サッカー選手として、よりレベルが高い舞台で活躍できるか否かは、もちろん重要な問題だ。野心を持って海を渡るとき、気持ちのうえでは片道切符だけを握りしめている状態なのかもしれない。
しかし、そこには選手としての単純な能力だけでなく、適性や相性も間違いなく影響してくる。身もふたもないことを言えば、運もまた成功のためには不可欠な要素なのだ。
実際、世界的な名選手であろうとも、ある国のリーグでは成功したが、別の国のリーグに移ったらまったく活躍できなかった。あるいは、同じクラブにいても、監督が変わったらまったく試合に出られなくなった、などという話は珍しいものではない。

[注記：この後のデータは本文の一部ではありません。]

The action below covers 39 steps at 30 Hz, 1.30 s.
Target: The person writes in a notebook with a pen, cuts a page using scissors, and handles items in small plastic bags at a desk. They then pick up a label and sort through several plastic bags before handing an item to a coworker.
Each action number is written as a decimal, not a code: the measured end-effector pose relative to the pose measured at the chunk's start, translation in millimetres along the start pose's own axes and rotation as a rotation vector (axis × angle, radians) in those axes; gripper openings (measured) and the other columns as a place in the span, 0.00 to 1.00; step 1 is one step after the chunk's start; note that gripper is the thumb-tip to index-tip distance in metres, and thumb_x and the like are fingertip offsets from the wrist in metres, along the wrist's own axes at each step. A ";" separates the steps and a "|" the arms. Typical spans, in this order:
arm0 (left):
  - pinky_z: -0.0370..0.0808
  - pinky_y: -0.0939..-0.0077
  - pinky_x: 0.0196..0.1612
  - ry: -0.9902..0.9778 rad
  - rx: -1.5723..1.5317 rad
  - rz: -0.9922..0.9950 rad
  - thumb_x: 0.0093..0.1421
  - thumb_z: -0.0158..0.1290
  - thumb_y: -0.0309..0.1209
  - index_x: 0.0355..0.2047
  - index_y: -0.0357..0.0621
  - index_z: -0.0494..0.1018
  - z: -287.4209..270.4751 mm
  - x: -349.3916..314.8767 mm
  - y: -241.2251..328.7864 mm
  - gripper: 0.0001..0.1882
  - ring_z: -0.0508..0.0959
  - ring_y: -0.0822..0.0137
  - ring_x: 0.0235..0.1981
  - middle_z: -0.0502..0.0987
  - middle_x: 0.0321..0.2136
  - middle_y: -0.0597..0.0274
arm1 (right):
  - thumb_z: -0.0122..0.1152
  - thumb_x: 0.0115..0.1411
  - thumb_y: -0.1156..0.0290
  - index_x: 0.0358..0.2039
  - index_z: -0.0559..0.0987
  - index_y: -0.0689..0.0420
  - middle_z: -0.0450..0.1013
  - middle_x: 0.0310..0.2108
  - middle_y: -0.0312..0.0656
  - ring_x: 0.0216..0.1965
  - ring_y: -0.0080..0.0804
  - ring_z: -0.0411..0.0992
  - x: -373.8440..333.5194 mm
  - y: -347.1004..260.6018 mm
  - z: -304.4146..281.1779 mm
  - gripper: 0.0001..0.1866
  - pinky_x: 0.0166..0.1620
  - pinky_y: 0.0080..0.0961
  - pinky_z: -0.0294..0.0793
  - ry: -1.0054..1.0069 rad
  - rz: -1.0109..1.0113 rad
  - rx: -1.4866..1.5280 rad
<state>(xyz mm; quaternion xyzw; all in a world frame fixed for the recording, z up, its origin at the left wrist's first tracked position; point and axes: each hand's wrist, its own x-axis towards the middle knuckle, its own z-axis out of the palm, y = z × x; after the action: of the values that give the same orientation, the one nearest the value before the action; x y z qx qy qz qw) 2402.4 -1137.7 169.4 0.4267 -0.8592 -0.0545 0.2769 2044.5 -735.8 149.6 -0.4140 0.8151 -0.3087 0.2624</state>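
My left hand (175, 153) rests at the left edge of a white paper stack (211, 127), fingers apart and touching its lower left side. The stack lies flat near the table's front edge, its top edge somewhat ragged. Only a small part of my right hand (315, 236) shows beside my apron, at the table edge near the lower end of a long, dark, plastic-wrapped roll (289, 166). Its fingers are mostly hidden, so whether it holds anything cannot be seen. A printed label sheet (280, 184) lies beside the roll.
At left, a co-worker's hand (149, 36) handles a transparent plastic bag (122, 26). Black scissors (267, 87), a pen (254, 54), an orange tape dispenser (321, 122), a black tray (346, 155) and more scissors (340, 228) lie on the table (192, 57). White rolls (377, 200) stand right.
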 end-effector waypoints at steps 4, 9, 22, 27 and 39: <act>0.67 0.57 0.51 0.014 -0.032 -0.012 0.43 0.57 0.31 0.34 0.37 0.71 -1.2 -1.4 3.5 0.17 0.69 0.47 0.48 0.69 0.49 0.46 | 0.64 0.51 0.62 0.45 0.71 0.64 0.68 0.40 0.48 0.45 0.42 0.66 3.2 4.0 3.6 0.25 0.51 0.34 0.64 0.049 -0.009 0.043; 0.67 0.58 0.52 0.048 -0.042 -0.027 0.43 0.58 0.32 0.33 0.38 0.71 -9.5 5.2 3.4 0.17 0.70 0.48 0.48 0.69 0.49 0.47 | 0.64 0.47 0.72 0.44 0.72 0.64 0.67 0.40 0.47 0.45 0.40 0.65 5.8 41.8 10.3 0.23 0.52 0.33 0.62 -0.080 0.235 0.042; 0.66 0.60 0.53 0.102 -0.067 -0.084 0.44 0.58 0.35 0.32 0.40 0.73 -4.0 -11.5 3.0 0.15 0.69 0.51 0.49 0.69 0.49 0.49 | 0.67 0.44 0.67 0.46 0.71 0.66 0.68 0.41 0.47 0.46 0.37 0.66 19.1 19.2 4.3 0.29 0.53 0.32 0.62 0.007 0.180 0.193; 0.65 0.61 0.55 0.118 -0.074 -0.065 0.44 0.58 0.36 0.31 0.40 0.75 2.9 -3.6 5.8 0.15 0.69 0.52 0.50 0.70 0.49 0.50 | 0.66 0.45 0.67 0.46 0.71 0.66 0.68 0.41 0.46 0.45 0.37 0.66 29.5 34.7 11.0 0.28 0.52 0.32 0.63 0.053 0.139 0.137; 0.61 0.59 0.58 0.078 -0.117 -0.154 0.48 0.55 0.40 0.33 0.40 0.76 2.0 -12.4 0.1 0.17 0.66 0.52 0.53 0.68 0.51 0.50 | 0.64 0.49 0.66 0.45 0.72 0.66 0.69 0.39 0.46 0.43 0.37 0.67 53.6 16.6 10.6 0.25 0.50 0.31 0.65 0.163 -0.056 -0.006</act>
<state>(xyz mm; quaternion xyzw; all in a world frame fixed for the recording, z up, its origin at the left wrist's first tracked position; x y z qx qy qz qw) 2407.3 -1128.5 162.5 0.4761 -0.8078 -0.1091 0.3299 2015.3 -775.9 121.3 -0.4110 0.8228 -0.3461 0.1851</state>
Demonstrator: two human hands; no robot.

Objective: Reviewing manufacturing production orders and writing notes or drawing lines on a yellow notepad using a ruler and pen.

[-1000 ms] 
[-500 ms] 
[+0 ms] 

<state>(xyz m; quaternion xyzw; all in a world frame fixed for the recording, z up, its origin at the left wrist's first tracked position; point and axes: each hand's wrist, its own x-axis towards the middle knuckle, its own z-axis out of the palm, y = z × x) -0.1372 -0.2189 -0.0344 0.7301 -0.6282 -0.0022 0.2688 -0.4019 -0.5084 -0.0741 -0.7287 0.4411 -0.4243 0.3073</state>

ましてプロとしての選手寿命は、それほど長いものではない。たとえ1、2年であろうとも、貴重な時間をほとんど試合にも出られずに過ごすとしたら、あまりにもったいない話だ。海外で成功しなければならないという使命感が強くなりすぎれば、成長の妨げになりかねない。
だからこそ、ときには割り切りや柔軟性も大切だ。
重要なのは、自分に合ったクラブ、自分を必要としてくれるクラブでプレーすること。海外で成功するか否かではない、ということだ。
海外と日本とを特別に分けて考えるのではなく、当たり前に互いを行き来する。そうなることが選手の成長につながり、ひいては、Jリーグの活性化にもつながるのではないだろうか。